O Tribunal de Justiça de São Paulo (TJ-SP) derrubou a liminar que protegia da expansão urbana uma área de 65 quilômetros quadrados – equivalente a 9 mil campos do Maracanã – do Aquífero Guarani, em Ribeirão Preto (SP). A decisão suspende uma das maiores medidas já tomadas para preservação da segunda principal reserva hídrica subterrânea do mundo.
A suspensão da liminar é provisória, até que o mérito seja julgado, e ocorreu depois que a Prefeitura de Ribeirão entrou com recurso contra a proteção da área na zona leste da cidade. Ao G1, a administração municipal informou que se viu “obrigada” a pedir a revisão da liminar porque o Plano Diretor vigente permite a urbanização de parte dessa área.
No despacho, o relator da 2ª Câmara Reservada ao Meio Ambiente, Paulo Alcides, afirmou que suspendeu a liminar concedida pela juíza Lucilene Canella Mello porque a decisão era contrária à lei.
“Aparentemente afronta as leis de zoneamento e parcelamento de solo urbano vigentes no Município de Ribeirão Preto, defiro a liminar para suspender, por ora, a decisão impugnada”, justificou o relator do TJ-SP.
Segundo a promotora do Meio Ambiente Cláudia Habib, uma das autoras da ação civil que motivou a liminar, a suspensão da medida é um risco para a região, que corresponde à zona rural de Ribeirão e é considerada fundamental para a recarga do reservatório.
“É uma situação muito séria, não temos dúvida de que se não deixarmos um percentual adequado para recarga o dano existente no aquífero se agravará cada vez mais”, disse.
“Quem mora em Ribeirão Preto não viveu ainda o que é não ter água, por conta do aquífero, mas ele não é eterno, é finito. E se não tomarmos providências agora será uma situação que não vamos conseguir reverter”, explicou a promotora.
A área já era visada pelas construtoras, interessadas no crescimento de bairros como o Jardim Helena e Recreio Internacional, que também foram, na liminar, impedidos de receber novos loteamentos em algumas partes.
O Ministério Público (MP) informou que já se manifestou contrário à decisão que suspende a liminar e o Grupo de Atuação Especial de Defesa do Meio Ambiente (Gaema) aguarda que a Procuradoria do Estado entre com pedido de recurso na Justiça.
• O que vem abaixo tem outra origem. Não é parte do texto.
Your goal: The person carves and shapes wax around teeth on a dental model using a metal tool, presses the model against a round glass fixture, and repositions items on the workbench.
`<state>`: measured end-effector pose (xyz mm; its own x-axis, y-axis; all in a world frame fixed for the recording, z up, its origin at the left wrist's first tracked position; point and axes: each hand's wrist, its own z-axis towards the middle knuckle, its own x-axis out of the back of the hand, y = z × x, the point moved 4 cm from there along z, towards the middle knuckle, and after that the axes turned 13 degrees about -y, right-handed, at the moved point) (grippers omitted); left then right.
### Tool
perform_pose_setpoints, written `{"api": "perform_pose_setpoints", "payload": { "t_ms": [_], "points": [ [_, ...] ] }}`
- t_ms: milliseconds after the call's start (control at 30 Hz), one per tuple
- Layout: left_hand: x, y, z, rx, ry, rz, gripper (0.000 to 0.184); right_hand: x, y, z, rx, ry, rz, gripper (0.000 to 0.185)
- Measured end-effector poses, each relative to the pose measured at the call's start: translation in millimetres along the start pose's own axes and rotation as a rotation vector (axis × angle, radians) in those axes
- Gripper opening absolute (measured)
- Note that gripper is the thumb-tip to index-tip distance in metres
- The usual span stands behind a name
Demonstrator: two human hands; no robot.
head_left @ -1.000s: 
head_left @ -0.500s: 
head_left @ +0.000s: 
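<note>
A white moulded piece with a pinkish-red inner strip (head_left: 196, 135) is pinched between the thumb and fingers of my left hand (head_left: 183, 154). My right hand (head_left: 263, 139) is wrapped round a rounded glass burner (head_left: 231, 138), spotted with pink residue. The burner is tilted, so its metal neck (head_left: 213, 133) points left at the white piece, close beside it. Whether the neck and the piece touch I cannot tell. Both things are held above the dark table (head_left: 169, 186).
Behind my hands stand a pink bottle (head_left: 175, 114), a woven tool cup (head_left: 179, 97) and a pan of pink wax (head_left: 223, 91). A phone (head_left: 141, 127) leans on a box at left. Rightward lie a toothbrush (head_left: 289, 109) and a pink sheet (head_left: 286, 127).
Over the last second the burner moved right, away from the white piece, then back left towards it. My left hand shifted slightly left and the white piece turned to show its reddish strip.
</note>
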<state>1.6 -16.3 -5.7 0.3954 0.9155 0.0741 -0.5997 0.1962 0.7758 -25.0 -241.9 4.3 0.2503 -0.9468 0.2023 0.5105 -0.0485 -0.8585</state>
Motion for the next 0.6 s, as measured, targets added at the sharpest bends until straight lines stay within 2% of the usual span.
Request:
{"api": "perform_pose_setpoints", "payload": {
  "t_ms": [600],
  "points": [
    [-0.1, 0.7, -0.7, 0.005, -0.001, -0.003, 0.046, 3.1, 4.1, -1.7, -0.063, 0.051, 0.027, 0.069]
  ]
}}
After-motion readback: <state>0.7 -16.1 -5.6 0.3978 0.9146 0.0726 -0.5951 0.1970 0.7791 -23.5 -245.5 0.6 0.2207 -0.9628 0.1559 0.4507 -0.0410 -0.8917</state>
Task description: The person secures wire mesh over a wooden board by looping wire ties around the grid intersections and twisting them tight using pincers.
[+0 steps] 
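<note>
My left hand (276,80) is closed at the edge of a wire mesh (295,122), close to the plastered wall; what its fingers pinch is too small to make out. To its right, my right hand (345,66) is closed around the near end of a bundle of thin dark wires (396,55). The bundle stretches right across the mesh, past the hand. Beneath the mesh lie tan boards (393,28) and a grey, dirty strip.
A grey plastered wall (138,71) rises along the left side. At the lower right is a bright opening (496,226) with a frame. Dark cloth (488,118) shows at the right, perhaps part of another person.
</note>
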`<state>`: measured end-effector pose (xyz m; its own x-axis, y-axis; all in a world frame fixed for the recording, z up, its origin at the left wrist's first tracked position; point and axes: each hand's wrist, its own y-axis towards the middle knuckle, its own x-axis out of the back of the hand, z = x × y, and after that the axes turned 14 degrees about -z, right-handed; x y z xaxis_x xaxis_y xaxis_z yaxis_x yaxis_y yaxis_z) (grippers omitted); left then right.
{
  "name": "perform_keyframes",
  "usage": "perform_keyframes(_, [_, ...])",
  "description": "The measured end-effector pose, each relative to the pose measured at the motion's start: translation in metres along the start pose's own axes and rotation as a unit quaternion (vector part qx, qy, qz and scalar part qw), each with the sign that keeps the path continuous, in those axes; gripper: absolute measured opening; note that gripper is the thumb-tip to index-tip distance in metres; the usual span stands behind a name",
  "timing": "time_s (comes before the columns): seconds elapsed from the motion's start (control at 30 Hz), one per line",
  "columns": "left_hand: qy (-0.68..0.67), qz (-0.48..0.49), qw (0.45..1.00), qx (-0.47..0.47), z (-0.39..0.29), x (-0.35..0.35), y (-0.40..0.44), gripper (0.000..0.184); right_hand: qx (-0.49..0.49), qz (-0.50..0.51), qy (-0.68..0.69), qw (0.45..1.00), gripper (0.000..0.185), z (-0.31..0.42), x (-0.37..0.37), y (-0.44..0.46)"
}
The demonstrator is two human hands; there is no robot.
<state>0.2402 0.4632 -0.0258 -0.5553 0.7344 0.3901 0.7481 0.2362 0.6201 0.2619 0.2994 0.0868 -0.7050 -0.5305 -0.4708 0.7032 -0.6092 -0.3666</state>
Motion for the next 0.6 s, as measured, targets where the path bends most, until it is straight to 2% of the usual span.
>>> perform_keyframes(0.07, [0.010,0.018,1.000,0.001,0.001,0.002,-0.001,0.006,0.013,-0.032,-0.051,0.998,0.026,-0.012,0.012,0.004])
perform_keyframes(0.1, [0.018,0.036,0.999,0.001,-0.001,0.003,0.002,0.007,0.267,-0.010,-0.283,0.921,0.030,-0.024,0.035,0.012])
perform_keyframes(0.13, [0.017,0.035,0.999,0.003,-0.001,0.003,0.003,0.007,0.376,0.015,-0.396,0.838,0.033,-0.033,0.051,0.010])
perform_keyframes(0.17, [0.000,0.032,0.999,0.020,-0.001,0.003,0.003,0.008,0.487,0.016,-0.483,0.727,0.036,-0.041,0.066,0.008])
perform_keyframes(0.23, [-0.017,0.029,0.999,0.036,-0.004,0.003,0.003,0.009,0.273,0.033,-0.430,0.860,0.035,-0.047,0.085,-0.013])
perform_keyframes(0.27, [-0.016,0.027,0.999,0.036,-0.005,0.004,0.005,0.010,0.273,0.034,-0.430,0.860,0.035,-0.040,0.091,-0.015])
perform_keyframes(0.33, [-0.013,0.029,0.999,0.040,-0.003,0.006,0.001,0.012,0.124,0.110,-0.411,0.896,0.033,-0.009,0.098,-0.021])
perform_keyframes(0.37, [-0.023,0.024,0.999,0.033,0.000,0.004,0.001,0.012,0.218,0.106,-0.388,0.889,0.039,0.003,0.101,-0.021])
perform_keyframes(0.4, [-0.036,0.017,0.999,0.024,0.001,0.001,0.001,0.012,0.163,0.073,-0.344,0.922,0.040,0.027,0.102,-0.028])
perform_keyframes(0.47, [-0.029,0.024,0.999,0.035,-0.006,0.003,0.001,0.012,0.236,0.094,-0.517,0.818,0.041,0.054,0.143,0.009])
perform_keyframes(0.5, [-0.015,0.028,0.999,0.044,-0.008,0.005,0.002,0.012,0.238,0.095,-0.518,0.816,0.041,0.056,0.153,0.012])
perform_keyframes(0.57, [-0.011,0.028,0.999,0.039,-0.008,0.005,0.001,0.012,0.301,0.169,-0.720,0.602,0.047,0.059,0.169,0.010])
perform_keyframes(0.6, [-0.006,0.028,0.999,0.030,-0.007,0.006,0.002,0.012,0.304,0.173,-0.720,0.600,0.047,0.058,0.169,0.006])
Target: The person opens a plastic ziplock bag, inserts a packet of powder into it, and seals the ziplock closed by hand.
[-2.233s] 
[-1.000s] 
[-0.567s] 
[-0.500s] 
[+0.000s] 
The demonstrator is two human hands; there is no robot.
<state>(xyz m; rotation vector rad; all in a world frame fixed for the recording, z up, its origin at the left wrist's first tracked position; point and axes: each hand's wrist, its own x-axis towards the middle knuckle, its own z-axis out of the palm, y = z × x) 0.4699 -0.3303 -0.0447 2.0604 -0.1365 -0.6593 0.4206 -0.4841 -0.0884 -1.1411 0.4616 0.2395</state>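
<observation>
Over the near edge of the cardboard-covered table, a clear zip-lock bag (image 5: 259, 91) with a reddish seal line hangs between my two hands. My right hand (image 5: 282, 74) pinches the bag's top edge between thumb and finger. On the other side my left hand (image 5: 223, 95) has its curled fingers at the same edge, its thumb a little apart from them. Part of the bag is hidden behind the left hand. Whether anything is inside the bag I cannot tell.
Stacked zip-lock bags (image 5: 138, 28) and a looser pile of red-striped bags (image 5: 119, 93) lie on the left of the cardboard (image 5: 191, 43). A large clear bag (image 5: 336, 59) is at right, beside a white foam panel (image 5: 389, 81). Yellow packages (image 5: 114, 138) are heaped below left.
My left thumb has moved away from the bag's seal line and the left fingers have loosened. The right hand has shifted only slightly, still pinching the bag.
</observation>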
“Se é uma determinação judicial, era só ter acatado essa decisão, a Prefeitura não está fazendo nada de ilegal e não teve nenhum prejuízo”, disse a promotora. “Quem pode ser prejudicado é o particular, que quer explorar”.
Justificativa
Em nota enviada ao G1, a Prefeitura de Ribeirão Preto informou que se viu “obrigada” a entrar com o pedido de agravo. “O Plano Diretor vigente permite a urbanização de algumas áreas, e por isso, a Prefeitura foi obrigada a entrar com agravo”, disse.
Ainda segundo a nota, a administração municipal informou que não discorda da ação do MP que resultou na liminar de proteção. “A Secretaria de Planejamento Urbano está dialogando com o Ministério Público para que a preservação do meio ambiente seja mantida”.
A Prefeitura informou que a situação poderá ser resolvida com a aprovação da revisão do Plano Diretor. O documento que estabelece as diretrizes de crescimento urbano está inalterado desde 2003 e a revisão aguarda segunda apreciação da Câmara de Vereadores desde outubro do ano passado.
‘Cenário trágico’
O Aquífero Guarani possui 1,2 milhão de quilômetros quadrados de extensão e estende-se por sete estados do Brasil, Argentina, Uruguai e Paraguai.
Segundo o Gaema, o reservatório sofre rebaixamento de um metro de profundidade por ano e nas últimas décadas o nível hídrico da reserva caiu 72 metros e a situação é preocupante.
Na sentença que preservava a região, a juíza Lucilene Canella Mello, da 2ª Vara da Fazenda Pública de Ribeirão, considerou estudos técnicos e cita a observação feita por um engenheiro agrônomo que diz que “em cinco ou 10 anos não haverá mais água” no reservatório.
A liminar barrava os potenciais danos causados pela impermeabilização do solo em uma área considerada fundamental para a recarga do reservatório. Um dos pontos visíveis dessa situação é a Lagoa do Saibro, na zona leste de Ribeirão, que no ano passado teve a margem recuada devido à estiagem prolongada na cidade.